Weltweit rund 200 Fälle hat die ITF in den vergangenen drei Jahren gezählt, in denen sich die Eigner vor der Verantwortung zu
drücken suchten.
Doch was sich die schwedische Arko Shipping mit dem Kümo "Verona" leistet, ist schon etwas besonderes. Am 27.Juli war
das Schiff kurz nach dem Auslaufen auf der Elbe von der Wasserpolizei gestoppt worden. Es bestand der dringende Verdacht, die Ladung -
Raps im Wert von 604000 DM - sollte unterschlagen werden. Deren Eigner hatte den Frachtauftrag einige Tage zuvor zurückgezogen und
den Reeder aufgefordert, wieder zu löschen. Grund waren schwerwiegende Sicherheitsmängel an Bord, die von der See-
Berufsgenossenschaft bei einer Inspektion festgestellt worden waren.
Auf Anweisung der Wasserschutzpolizei mußte die Verona wieder in Hamburg festmachen. Der Kapitän wanderte für eine
Nacht in die Arrestzelle. Wie sich später herausstellte, hatte sein Arbeitgeber ihn nicht über die Rücknahme des Auftrags
informiert. Der erschien dafür einige Tage später an Bord und baute sämtliche Funkgeräte und andere
Kommunikationselektronik aus. Mit einem deftigen Fluch soll er sich von der Besatzung verabschiedet haben.

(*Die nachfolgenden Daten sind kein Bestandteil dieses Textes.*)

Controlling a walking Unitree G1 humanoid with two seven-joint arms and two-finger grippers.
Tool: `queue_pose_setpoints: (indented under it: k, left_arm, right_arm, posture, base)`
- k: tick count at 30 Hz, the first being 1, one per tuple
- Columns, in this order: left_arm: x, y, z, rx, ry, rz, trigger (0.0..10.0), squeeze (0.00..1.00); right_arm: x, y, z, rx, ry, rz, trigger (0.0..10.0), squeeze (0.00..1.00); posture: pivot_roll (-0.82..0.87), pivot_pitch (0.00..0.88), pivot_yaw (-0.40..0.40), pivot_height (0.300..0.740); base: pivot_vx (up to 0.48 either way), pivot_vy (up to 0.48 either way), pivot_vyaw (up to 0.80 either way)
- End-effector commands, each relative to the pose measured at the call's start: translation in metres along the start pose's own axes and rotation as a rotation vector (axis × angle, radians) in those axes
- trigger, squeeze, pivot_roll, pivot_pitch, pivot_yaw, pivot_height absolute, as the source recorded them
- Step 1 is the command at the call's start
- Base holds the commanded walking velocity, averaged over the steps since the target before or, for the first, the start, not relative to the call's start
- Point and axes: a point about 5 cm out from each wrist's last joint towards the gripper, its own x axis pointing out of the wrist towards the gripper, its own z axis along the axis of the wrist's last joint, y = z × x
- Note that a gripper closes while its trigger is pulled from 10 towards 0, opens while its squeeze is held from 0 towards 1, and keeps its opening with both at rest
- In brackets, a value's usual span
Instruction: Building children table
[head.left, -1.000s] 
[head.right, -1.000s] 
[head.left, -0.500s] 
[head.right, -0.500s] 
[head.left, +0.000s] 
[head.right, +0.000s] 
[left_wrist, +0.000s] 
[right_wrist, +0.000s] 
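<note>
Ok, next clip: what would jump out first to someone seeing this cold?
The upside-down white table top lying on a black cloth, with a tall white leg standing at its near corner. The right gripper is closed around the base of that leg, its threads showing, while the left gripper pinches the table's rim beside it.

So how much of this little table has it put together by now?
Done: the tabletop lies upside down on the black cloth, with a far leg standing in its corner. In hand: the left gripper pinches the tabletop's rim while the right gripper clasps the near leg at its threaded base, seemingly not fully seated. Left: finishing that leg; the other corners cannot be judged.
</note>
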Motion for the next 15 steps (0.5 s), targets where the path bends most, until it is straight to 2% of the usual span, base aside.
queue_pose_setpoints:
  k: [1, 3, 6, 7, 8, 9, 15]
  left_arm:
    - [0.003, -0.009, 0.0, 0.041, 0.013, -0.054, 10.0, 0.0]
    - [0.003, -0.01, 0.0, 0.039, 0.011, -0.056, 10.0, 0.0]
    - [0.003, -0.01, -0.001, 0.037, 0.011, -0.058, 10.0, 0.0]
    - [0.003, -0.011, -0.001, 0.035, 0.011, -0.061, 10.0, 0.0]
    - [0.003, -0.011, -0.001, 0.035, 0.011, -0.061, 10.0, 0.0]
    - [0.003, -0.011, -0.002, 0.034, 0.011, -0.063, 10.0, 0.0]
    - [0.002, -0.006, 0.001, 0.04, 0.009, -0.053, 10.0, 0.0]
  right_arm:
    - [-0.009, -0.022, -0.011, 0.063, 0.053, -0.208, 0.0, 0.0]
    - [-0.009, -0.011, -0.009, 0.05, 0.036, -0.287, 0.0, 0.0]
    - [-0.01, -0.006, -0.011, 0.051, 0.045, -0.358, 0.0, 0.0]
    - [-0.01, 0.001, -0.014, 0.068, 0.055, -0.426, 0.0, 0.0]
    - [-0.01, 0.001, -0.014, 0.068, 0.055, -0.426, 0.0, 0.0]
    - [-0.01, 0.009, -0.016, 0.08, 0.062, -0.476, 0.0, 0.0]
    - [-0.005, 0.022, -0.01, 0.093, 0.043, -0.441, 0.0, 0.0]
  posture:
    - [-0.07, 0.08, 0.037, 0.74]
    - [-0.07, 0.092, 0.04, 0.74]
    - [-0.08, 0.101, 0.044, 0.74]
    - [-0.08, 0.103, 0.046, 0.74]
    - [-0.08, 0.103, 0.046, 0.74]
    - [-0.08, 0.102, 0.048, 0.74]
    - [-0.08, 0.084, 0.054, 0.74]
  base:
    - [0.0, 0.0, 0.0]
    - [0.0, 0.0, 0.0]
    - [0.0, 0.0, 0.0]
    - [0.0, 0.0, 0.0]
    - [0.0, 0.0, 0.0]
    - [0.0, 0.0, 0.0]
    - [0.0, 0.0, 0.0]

Die sitzt seitdem auf dem Trockenen, doch leider nur im übertragenem Sinne: Weil keiner die Liegegebühren übernimmt,
kann die "Verona" nicht am Pier festmachen, sondern liegt an Dolden mitten im Hafenbecken. Die acht Seeleute - vier Filipinos und
vier Polen - und ihr Kapitän können das Schiff nur mit Hilfe von außen verlassen, denn das Rettungsboot der
"Verona" lässt sich nicht wassern. Das war auch einer der Mängel, die die Genossenschaft zuvor moniert hatte. In
Sachen Verpflegung ist die Crew ebenfalls auf Hilfe angewiesen, denn die Vorräte an Bord sind längst aufgebraucht. Also
organisiert die "Hamburger Tafel", eine Hilfsorganisation für die Obdachlosen der Hansestadt, täglich
Nahrungsmittelpakete, die die Wasserschutzpolizei vorbeibringt.
Aufgeben wollen die neun trotzdem nicht. Die schwedische Reederei, die das Schiff über eine Briefkasten-Firma auf Malta betreibt,
schuldet die Heuer in Höhe von 75000 US-Dollar. Den Seeleuten bleibt nur, solange an Bord auszuharren, bis das Geld
überwiesen wird. Das Schiff ist ihr einziger Faustpfand. Würden sie in ihre Heimatländer abreisen, könnten sie die
Heuer höchstwahrscheinlich in den Schornstein schreiben.
Für die ITF ist die "Verona" ein alter Bekannter. Bereits im März musste das Schiff eine Zeitlang in einem britischen
Hafen festgehalten werden, bis die Heuer für die vorige Besatzung überwiesen war. Um 109000 Dollar ging es
seinerzeit.
In Hamburg bereitet der ITF-Inspektor derweil ein juristisches Verfahren gegen den Reeder vor. Nach über drei Wochen, so
Christiansen, habe Arko Shipping Gesprächsbereitschaft signalisiert, doch gefolgt sei darauf noch nichts. An Bord der
"Verona" räumt zwischenzeitlich der Smutje aus purer Langerweile die Pötte von der einen Ecke in die andere. Die
Untätigkeit ist bedrückend und vor allem die Filipinos plagt zusätzlich der fehlende Kontakt zu den Familien daheim, von
denen manche keinen Telefonanschluss haben. Doch aufgeben will vorerst niemand.